(Source information)

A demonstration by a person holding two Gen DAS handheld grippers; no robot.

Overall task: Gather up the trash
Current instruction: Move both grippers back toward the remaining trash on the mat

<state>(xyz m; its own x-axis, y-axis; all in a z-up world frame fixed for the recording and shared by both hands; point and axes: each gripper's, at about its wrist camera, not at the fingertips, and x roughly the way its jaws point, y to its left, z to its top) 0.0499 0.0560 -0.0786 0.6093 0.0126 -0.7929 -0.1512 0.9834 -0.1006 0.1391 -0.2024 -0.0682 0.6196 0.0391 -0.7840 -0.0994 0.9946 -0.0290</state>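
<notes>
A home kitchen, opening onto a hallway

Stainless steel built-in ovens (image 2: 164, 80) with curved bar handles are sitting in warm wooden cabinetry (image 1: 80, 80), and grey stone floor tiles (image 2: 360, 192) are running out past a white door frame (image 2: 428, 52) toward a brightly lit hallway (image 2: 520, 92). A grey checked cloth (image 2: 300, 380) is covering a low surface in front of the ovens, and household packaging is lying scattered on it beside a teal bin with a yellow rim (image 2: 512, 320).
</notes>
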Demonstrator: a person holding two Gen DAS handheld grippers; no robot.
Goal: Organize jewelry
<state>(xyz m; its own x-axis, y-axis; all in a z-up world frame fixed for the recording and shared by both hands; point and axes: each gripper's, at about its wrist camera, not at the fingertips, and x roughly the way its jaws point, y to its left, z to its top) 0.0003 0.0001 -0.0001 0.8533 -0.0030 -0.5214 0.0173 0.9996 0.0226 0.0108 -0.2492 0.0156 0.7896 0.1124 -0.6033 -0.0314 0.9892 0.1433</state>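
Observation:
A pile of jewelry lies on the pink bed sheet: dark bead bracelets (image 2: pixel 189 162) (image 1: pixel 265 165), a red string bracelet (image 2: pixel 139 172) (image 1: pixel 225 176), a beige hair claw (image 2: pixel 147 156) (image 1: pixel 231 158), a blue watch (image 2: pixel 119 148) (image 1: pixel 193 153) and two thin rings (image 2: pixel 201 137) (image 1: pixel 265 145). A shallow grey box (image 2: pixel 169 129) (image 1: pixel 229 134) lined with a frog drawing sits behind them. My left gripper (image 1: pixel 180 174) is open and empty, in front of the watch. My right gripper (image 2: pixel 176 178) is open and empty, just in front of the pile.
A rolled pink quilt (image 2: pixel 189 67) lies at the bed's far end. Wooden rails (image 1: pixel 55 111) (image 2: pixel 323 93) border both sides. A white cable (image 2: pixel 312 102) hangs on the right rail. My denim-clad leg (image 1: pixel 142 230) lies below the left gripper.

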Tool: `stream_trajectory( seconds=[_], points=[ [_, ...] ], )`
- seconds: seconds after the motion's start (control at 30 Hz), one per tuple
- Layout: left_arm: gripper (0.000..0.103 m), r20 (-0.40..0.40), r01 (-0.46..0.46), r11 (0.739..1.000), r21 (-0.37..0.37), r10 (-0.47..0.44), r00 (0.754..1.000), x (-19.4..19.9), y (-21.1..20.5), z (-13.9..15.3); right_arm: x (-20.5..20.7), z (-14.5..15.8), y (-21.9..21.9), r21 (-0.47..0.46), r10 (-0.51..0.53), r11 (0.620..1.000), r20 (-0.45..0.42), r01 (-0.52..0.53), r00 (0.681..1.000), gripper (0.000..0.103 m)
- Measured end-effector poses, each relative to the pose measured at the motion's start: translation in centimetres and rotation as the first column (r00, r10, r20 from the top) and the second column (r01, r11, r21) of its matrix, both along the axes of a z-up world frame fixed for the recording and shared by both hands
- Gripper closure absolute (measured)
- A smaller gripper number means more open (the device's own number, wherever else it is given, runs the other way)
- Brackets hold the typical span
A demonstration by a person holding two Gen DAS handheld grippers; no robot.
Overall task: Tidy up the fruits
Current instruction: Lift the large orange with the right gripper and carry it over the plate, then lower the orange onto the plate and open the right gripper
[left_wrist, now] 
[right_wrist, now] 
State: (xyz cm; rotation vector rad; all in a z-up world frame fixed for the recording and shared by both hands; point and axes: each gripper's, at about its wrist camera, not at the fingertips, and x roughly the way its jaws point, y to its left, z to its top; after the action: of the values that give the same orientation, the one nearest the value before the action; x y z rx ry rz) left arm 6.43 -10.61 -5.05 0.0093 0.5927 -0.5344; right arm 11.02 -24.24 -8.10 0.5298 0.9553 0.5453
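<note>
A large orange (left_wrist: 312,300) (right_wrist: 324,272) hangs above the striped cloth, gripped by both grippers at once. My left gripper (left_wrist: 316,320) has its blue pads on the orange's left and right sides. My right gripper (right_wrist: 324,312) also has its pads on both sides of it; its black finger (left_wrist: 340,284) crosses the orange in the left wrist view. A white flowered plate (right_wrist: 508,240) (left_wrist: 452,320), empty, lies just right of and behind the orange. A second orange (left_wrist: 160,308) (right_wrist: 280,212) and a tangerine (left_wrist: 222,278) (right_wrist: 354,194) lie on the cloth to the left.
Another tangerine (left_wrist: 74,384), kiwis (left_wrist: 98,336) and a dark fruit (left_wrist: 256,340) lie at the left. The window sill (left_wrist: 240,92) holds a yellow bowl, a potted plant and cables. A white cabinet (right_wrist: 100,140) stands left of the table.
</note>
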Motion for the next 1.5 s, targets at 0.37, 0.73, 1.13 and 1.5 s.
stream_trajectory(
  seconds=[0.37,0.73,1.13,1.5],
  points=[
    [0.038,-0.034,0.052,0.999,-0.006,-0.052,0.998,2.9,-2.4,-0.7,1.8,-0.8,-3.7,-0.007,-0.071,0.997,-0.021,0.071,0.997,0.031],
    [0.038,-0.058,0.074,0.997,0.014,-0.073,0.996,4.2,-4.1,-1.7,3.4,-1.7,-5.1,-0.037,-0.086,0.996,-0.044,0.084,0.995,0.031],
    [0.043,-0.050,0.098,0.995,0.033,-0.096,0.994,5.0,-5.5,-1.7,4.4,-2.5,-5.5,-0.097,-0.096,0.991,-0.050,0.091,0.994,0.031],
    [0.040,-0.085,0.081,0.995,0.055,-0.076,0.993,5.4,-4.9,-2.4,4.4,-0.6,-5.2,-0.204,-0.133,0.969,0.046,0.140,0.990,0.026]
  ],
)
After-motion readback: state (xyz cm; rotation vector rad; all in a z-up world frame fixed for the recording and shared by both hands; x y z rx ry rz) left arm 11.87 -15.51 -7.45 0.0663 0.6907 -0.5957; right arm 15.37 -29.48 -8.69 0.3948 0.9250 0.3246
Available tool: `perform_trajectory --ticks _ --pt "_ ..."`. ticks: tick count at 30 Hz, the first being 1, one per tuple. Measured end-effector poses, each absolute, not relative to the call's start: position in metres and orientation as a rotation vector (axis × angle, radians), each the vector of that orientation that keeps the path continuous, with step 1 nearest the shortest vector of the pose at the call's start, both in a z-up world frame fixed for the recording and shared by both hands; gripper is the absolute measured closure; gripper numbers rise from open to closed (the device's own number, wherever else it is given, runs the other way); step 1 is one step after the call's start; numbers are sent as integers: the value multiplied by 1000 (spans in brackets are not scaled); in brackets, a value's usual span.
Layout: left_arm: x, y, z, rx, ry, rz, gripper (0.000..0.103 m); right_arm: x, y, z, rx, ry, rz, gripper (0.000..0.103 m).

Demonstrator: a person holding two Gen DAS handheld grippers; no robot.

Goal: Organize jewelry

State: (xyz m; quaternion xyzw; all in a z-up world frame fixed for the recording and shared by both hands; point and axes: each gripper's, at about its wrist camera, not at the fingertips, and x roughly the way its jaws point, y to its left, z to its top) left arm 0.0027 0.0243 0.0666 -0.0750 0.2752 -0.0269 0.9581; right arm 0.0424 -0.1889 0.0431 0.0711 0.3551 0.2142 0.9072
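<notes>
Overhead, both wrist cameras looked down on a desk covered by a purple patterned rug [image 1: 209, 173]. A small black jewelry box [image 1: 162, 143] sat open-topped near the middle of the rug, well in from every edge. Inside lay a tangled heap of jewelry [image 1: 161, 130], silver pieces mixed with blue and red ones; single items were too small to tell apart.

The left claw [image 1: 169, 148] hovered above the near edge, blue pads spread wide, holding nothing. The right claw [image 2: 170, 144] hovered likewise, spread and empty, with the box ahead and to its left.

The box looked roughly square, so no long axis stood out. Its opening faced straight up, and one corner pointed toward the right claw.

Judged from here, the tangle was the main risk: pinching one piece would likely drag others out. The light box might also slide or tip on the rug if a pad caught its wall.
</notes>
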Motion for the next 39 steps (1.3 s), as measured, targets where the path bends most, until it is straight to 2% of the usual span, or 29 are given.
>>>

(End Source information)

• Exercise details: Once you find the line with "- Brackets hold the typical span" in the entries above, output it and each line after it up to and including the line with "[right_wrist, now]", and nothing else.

• Solution to this task:
- Brackets hold the typical span
A demonstration by a person holding two Gen DAS handheld grippers; no robot.
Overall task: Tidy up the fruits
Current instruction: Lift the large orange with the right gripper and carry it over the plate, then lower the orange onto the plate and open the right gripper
[left_wrist, now] 
[right_wrist, now] 

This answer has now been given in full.